EXERCISE GOAL -> Count every line in the records below that contains the string "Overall". Report that number alone.

╭──

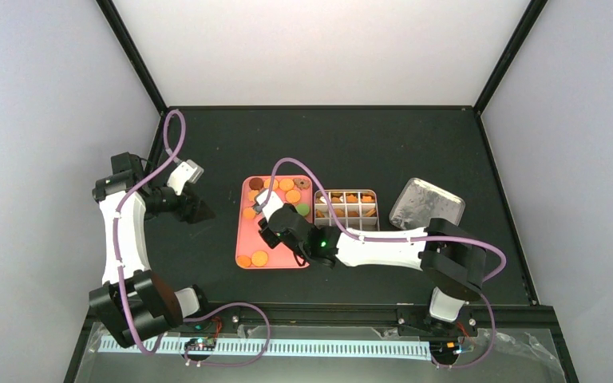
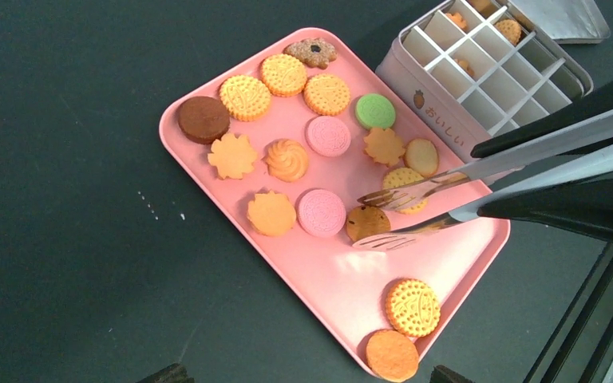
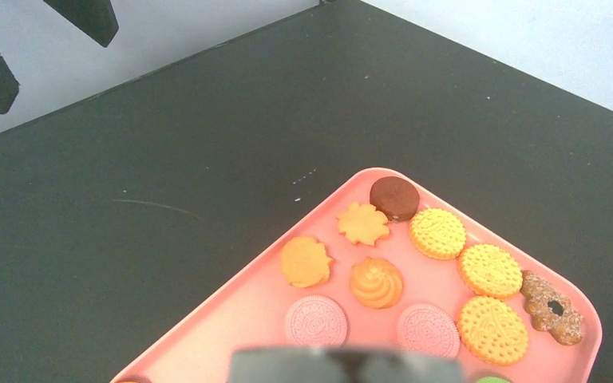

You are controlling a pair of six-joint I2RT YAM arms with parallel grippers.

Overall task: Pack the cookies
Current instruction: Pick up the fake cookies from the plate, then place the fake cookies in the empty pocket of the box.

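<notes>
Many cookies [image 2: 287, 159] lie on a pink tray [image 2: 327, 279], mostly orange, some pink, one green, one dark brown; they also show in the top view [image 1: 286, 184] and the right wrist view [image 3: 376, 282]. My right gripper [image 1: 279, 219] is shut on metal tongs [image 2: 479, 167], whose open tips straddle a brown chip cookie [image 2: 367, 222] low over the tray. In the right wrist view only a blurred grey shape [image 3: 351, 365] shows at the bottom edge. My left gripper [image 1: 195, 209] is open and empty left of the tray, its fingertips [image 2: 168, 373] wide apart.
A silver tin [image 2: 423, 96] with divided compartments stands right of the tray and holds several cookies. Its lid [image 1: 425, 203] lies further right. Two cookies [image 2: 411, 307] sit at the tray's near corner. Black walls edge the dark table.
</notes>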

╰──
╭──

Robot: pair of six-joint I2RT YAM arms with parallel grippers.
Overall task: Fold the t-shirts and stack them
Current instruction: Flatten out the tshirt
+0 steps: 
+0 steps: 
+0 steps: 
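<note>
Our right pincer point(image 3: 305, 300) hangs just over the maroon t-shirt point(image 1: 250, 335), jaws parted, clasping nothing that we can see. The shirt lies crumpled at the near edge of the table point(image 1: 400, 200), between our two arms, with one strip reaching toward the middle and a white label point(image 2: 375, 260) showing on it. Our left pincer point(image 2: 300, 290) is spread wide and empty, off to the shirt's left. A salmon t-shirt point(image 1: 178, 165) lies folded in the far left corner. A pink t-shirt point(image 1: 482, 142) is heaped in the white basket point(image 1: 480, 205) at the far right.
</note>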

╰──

EXERCISE RESULT -> 2